While NAFTA was one of the principle concerns of the Zapatistas, the uprising is, in the words of Subcommandante Marcos, the group's spokesman, "the result of 500 years of struggle." The dire situation of the poor and indigenous popultions of Chiapas, a land "so poor even the rocks are screaming," is but one manifestation of a larger process of opression and struggle that predates the establishment of the current Mexican state and its insitutions.
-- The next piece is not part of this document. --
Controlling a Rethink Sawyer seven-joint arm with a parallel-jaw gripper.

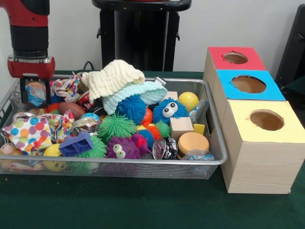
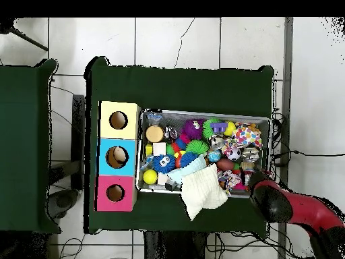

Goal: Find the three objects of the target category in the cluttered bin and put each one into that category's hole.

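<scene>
The bin (image 1: 217, 160), long axis from 9 to 3 o'clock in the front view, sits on the green worktop (image 1: 143, 205), heaped with toys. The gripper (image 1: 34, 98) dips in at 9 o'clock; I cannot tell its fingers' state. 3 holed boxes (image 1: 259, 138) stand at 3 o'clock. Cloths (image 1: 114, 78) top the pile.

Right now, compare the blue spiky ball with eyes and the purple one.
The blue spiky ball lies toward the bin's back, beside the yellow ball; the purple spiky ball lies at the front wall. Blue's eyes face forward, purple's sit lower. Both are spiky, with googly eyes.
</scene>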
In combining symbols and figures of the past, such as Villa and Zapata, with a discourse that moves far beyond the Marxist-inspired ideology of previous Latin American guerrilla movements, the Zapatistas have been said to represent the first "post-modern revolution." Also distinctive is their reluctance to claim State power: creating a revolution in the Mexican political system involves not the assumption of power by the EZLN, but returning power to the geuine inheritors of the Mexican Revolution, the people, not the PRI.

Although their immediate concerns obviously have less to do with the status of academic discourse than the inequities of Mexican society, the EZLN has nevertheless provoked a flurry of discussion about what it means to be a revolutionary in the New World Order and injected a much-needed degree of inspiration and affirmation into the arm of the Left. The Cold War may be over and communism no longer a viable option, but the conditions that prompted the creation of the latter, poverty and inequality, have by no means disappeared. The task of creating an alternative means to address adequately these conditions is all the more difficult in light of the current hegemony of international capitalism. Yet the widespread show of support for the EZLN suggests that as long as poverty, injustice, and oppression persist, people will continue to resist the onslaught generated by international capitalism and its willing allies.

Almost two years haved passed since the initial uprising, and despite a concerted campaign by the military to eradicate the rebels, the situation in Chiapas is still far from settled. Even if the Mexican government is successful in its war against the EZLN, and it appears that they will be, this will not defuse the current crisis, the roots of which reach far deeper than a group of armed renegades in a small agrarian state. The EZLN speaks to the millions of Mexicans who have been beaten down by 500 years of opression who have still refused to give up.